Von Christian Gampert | 11.07.2011
    Sie tragen so seltsame Namen wie "Dogeyematador" oder "Constantpunchline", sie stehen beiläufig in den großen Gängen die "Pinakothek der Moderne" und schauen uns fragend an: Berge aus geknautschem Autoschrott, von dem amerikanischen Bildhauer John Chamberlain in ungeheuer dynamische Formen gebracht ... Vor rund 50 Jahren begann Chamberlain, mit Material von Schrottplätzen zu arbeiten; er konnte pressen, er konnte schweißen, und er formte aus diesen Müll-Resten, in denen ja auch die ganze Gewalttätigkeit des Autoverkehrs, der Zivilisation steckt, etwas ganz Neues, Abstraktes.

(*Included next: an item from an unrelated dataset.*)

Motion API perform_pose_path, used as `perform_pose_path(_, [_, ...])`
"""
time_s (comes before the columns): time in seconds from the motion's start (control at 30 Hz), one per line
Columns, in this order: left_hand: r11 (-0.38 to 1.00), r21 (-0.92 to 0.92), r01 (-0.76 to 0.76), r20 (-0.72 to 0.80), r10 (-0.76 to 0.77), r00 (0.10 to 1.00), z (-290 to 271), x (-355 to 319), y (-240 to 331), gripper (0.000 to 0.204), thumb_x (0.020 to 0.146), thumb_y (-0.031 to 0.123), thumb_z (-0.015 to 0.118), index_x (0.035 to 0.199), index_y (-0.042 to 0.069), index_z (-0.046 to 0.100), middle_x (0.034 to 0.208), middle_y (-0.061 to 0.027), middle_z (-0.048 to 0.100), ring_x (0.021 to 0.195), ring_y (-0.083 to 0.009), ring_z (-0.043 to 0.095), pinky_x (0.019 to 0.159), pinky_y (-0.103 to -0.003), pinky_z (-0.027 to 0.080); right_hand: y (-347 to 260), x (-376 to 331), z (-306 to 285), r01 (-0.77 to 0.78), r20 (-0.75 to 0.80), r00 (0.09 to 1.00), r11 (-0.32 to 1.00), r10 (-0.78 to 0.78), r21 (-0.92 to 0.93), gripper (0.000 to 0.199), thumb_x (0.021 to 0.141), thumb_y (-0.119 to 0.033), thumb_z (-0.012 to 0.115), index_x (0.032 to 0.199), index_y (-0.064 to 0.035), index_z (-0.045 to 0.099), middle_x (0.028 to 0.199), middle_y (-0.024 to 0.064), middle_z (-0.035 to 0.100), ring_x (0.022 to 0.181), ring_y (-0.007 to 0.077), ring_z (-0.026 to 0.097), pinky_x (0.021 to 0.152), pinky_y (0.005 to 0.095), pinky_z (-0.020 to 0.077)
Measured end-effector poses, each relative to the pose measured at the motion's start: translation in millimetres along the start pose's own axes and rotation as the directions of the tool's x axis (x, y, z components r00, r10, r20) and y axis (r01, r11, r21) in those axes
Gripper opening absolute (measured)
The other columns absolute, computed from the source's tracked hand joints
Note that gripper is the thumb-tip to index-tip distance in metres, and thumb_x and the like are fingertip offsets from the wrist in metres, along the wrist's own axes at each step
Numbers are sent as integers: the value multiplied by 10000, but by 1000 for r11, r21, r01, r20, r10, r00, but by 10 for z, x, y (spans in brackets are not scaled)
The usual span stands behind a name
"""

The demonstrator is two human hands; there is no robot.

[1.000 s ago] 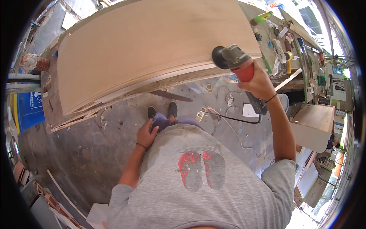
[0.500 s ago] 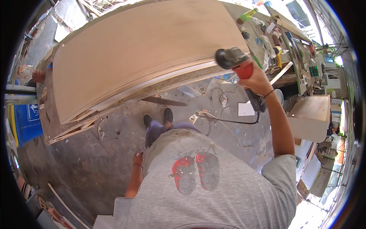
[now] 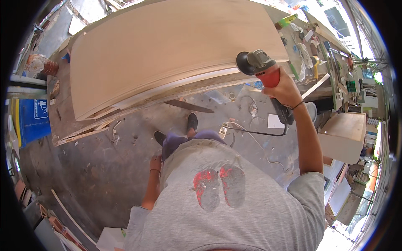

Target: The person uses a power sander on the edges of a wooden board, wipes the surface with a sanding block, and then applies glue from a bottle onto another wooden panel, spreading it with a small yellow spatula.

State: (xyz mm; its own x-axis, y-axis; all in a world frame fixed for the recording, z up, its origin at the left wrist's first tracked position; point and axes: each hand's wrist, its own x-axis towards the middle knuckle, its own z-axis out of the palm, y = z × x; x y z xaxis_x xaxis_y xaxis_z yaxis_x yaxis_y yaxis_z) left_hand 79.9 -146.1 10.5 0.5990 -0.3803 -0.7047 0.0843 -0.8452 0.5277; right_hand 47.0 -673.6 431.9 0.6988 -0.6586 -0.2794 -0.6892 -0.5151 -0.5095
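Observation:
My right hand (image 3: pixel 285 91) is wrapped round the red grip of an angle grinder (image 3: pixel 267 74), which is grey at the head and has a dark round pad (image 3: pixel 244 63). The pad shows over the near right edge of a large smooth wooden panel (image 3: pixel 171 42); whether it touches the wood I cannot tell. From the grinder's rear end a black cord (image 3: pixel 268 133) runs down to a white socket block (image 3: pixel 224 130) on the floor. My left hand (image 3: pixel 155 162) hangs low beside my thigh, away from the panel, its fingers mostly hidden.
The panel lies on a rough wooden bench (image 3: pixel 63 121). A bottle (image 3: pixel 287 21) and scattered tools are beyond its right end. A blue bin (image 3: pixel 33 121) stands left, a pale wooden box (image 3: pixel 343 138) right. A dark strip (image 3: pixel 190 106) and a white sheet (image 3: pixel 275 121) lie on the floor.
My view has shifted, so the panel and bench sit farther right in it. My feet have changed position in a step. The grinder stays in my right hand near the panel's edge.

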Motion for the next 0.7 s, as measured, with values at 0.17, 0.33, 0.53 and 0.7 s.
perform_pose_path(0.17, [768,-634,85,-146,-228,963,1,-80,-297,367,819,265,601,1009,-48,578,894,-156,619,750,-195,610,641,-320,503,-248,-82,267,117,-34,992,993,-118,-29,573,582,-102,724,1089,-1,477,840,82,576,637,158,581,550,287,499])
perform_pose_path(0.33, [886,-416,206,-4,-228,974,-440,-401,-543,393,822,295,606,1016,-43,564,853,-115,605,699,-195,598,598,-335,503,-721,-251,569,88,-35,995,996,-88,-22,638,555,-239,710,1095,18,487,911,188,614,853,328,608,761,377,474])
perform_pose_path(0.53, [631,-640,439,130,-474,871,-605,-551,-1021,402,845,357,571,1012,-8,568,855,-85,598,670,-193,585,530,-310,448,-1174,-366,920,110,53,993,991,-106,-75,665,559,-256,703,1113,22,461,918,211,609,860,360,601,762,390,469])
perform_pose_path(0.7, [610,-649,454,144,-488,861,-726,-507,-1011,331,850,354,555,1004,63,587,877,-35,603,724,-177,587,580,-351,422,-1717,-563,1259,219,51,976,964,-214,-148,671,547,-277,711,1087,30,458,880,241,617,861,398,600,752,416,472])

    Diese Chamberlain-Wesen wirkten bisweilen so, als habe sich ein wild-expressives, ein gestisches Gemälde von Willem de Kooning ins Dreidimensionale aufgewölbt – voller Energie, ein Aufbruch. Aber als die Kuratorin Corinna Thierolf den Künstler jetzt in seinem Atelier besuchte, um seine neuen Arbeiten zu sehen, hatte sie einen ganz anderen Eindruck:

    "Ich stand im Halbdunkel des Ateliers, kam also gerade an und hatte noch keinen Menschen gesehen – und da stand zwischen dem Material, das Chamberlain zum Arbeiten benutzt, plötzlich diese Skulptur, die da herausragt wie ein besonders geformtes Gestein. Ich nähere mich ihr, dieser dramatischen, fast zum Umfallen neigenden Gestalt – und ich dachte auf einmal: Das ist der Tod. Also das hat mich wirklich ergriffen."

    Der jetzt 84-jährige Chamberlain will noch einmal "back to the roots", und das ist nicht so ganz einfach. Der Autoschrott, das sei sein Carrara, hat er einmal gesagt – und in der Tat kann man die Verwerfungen und Fältelungen seiner Kotflügel und Chassis-Teile mit dem Mantelwurf einer Renaissance-Madonna vergleichen; wo der religiöse Künstler mit wertvollen Stoffen Anschluss an höhere Sphären suchte, arbeitet Chamberlain mit sehr gegenwärtigem Material. Allerdings sind die schönen, luxuriösen 50-Jahre-Straßenkreuzer, deren Überbleibsel er für sein Frühwerk benutzte, heute kaum noch zu bekommen – er muss sie ersteigern. Denn er braucht deren großzügiges Blech, die Anmutung von Schnelligkeit und Eleganz – heutige mittelklassige Nutzfahrzeuge mit ihrer kunststoffversetzten Membran sind ihm ein Gräuel.

    Trotz aller Massigkeit haben diese Schrottskulpturen auch etwas Leichtes und Graziles, etwas Verspieltes und Verrücktes, sogar Komisches. Man kann sich in den verchromten Stoßstangen spiegeln, und wer die dynamische Kraft dieser fast menschlich wirkenden Ungetüme auf sich einströmen lässt, der hört vielleicht sogar Musik ...

    "Und dann wirken diese Chromstangen so wie Pulsadern oder rhythmische Hauptlinien, die durch die Skulpturen führen, aber sie werden auch zuweilen benutzt, um so eine Beweglichkeit dieser eigentlich zum Stillstand gekommenen Materie anzudeuten ..."

    In den 50er-Jahren, im "Black Mountain College", probten sie den Crossover zwischen den Disziplinen. Chamberlain zum Beispiel ist beeinflusst von den Rhythmen seines Freundes, des Dichters Charles Olson, aber auch vom Jazz des Thelonious Monk, den er im Atelier ständig hört, bis heute. Das sieht man seinem Spätwerk auch an: Manche der Skulpturen scheinen zu tanzen, sie stehen auf kleinen, oft chromblitzenden Füßchen oder strecken ausladend ihre Extremitäten aus einem massiven Körper heraus.

    Die Kuratorin Corinna Thierolf setzt Chamberlains Arbeiten in München in Bezug zu seinen Zeitgenossen, den strengen amerikanischen Minimalisten, und das wirkt manchmal, als würden lauter Asketen auf einen barocken Kraftprotz treffen: hier die fast im Raum verschwindenden, klösterlichen Mikado-Fäden des Fred Sandback und die schmalen Leuchtskulpturen von Dan Flavin, dort die Opulenz geknautschter Autoteile. John Chamberlain, das ist auch im Alter ein kräftiges Statement: Er zeigt uns die Power, aber auch die schrottige Schattenseite des amerikanischen Traums.